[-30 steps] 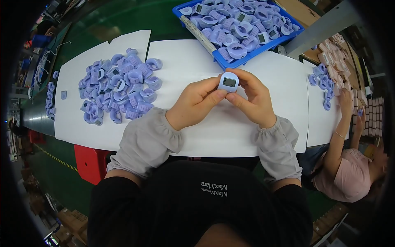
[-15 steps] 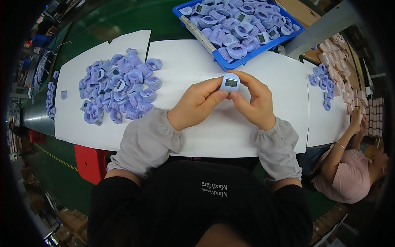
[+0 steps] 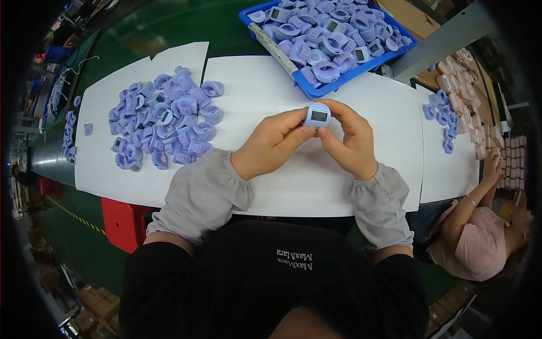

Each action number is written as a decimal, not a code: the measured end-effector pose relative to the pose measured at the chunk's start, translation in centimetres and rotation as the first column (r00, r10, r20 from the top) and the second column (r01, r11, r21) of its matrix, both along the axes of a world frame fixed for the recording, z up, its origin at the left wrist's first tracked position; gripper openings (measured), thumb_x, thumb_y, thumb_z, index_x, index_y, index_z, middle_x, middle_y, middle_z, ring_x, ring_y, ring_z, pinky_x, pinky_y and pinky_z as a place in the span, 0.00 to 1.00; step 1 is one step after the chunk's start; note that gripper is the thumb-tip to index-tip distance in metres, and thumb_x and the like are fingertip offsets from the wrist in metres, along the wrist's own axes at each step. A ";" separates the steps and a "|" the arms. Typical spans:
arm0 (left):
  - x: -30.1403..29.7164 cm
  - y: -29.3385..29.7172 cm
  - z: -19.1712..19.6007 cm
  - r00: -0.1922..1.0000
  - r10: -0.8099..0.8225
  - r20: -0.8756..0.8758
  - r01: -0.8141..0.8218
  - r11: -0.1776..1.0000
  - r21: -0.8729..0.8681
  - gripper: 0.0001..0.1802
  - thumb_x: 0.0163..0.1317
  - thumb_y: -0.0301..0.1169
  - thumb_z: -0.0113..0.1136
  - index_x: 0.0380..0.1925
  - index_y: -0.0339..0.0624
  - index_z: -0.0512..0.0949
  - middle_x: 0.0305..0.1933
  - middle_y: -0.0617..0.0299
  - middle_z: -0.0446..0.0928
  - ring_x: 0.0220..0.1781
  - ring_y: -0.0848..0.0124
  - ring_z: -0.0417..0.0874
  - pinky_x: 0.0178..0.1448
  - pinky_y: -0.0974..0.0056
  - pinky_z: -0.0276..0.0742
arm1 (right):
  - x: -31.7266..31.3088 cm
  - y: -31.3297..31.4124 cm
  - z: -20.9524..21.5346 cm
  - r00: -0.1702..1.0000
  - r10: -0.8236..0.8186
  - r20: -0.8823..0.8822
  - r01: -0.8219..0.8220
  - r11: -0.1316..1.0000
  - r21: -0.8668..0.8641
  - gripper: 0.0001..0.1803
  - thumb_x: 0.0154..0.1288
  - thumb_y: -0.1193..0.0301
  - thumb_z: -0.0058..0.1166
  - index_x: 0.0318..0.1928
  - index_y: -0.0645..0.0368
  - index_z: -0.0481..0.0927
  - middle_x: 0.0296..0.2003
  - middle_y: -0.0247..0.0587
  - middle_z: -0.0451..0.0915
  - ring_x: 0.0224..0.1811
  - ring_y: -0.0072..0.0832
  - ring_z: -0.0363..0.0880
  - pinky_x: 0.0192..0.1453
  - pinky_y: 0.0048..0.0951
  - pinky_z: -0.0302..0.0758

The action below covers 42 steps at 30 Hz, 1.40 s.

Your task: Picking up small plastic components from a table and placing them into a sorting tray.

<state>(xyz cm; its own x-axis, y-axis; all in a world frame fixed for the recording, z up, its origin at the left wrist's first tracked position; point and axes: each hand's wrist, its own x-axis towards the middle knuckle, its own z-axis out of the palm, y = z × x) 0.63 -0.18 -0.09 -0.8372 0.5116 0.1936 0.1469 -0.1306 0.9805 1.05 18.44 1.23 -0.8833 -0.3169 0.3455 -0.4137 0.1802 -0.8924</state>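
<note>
A small lilac ring-shaped device [image 3: 318,115] with a dark little screen is pinched between both hands above the white table sheet [image 3: 265,85]. My left hand [image 3: 274,142] grips it from the left with thumb and fingertips. My right hand [image 3: 350,140] curls around its right side and back. A loose heap of lilac ring casings [image 3: 164,125] lies to the left of my hands. A blue tray [image 3: 333,85] full of the same lilac devices stands just beyond them.
A smaller cluster of lilac pieces [image 3: 443,121] lies at the right. Another person in a pink top [image 3: 480,237] works at the right edge beside rows of pink parts [image 3: 480,135]. A red stool [image 3: 121,223] stands below the table edge on the green floor.
Both hands turned the lilac device slightly between the fingertips and stayed in the same spot. The other person's arm at the right shifted.
</note>
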 end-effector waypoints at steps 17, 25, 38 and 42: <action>-0.1 -0.4 0.2 0.990 -0.119 0.074 0.122 0.992 -0.038 0.21 0.73 0.32 0.41 0.60 0.31 0.65 0.58 0.55 0.72 0.58 0.69 0.74 0.60 0.66 0.70 | 0.0 -0.6 -0.4 0.991 -0.092 -0.100 0.099 0.993 0.069 0.25 0.52 0.81 0.59 0.53 0.67 0.73 0.46 0.41 0.78 0.50 0.27 0.76 0.60 0.29 0.69; -3.1 -4.2 2.3 0.656 0.583 -0.479 -0.730 0.651 -0.208 0.08 0.59 0.31 0.62 0.30 0.36 0.81 0.29 0.59 0.80 0.28 0.72 0.78 0.34 0.70 0.72 | -1.7 1.4 -0.4 0.925 -0.232 0.301 0.349 0.834 -0.427 0.21 0.62 0.76 0.52 0.55 0.66 0.69 0.46 0.45 0.77 0.47 0.30 0.76 0.53 0.33 0.73; -5.2 -10.3 0.8 0.653 0.220 -0.725 -0.757 0.226 -0.613 0.14 0.57 0.38 0.61 0.30 0.37 0.82 0.25 0.52 0.77 0.28 0.53 0.78 0.34 0.57 0.71 | -5.3 12.3 0.0 0.938 -0.246 0.243 0.311 0.295 -0.903 0.19 0.70 0.69 0.44 0.58 0.65 0.66 0.52 0.51 0.73 0.47 0.31 0.72 0.54 0.32 0.68; -5.3 -8.9 1.4 0.639 0.462 -0.615 -0.768 0.332 -0.548 0.13 0.61 0.38 0.58 0.32 0.38 0.80 0.21 0.59 0.74 0.22 0.63 0.74 0.28 0.64 0.67 | -3.2 7.8 0.3 0.994 -0.028 0.110 0.096 0.720 -0.687 0.19 0.69 0.67 0.44 0.53 0.67 0.71 0.41 0.49 0.78 0.36 0.29 0.75 0.42 0.25 0.71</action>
<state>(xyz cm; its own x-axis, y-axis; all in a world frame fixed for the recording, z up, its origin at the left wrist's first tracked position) -4.69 -9.08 1.30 -0.9371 -0.0578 0.3444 0.1460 0.8310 0.5368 -2.16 26.20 1.49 -0.9288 0.0359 0.3689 -0.3403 -0.4770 -0.8104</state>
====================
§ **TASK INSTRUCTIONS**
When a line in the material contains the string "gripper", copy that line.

§ **OUTPUT**
Each action number is written as a decimal, not a code: the measured end-effector pose relative to the pose measured at the chunk's start, translation in centimetres and rotation as the first column (r00, r10, r20 from the top) and the second column (r01, r11, r21) of its matrix, both along the axes of a world frame fixed for the recording, z up, its origin at the left wrist's first tracked position; gripper openings (measured), thumb_x, thumb_y, thumb_z, index_x, index_y, index_z, middle_x, middle_y, middle_z, ring_x, ring_y, ring_z, pinky_x, pinky_y and pinky_z as a place in the span, 0.00 to 1.00; step 1 is one step after the chunk's start; note that gripper is the thumb-tip to index-tip distance in metres, and thumb_x and the like are fingertip offsets from the wrist in metres, along the wrist's own axes at each step. A ";" separates the steps and a "|" the arms. Typical spans:
  - gripper: 0.0001..0.1802
  - gripper: 0.0001..0.1803

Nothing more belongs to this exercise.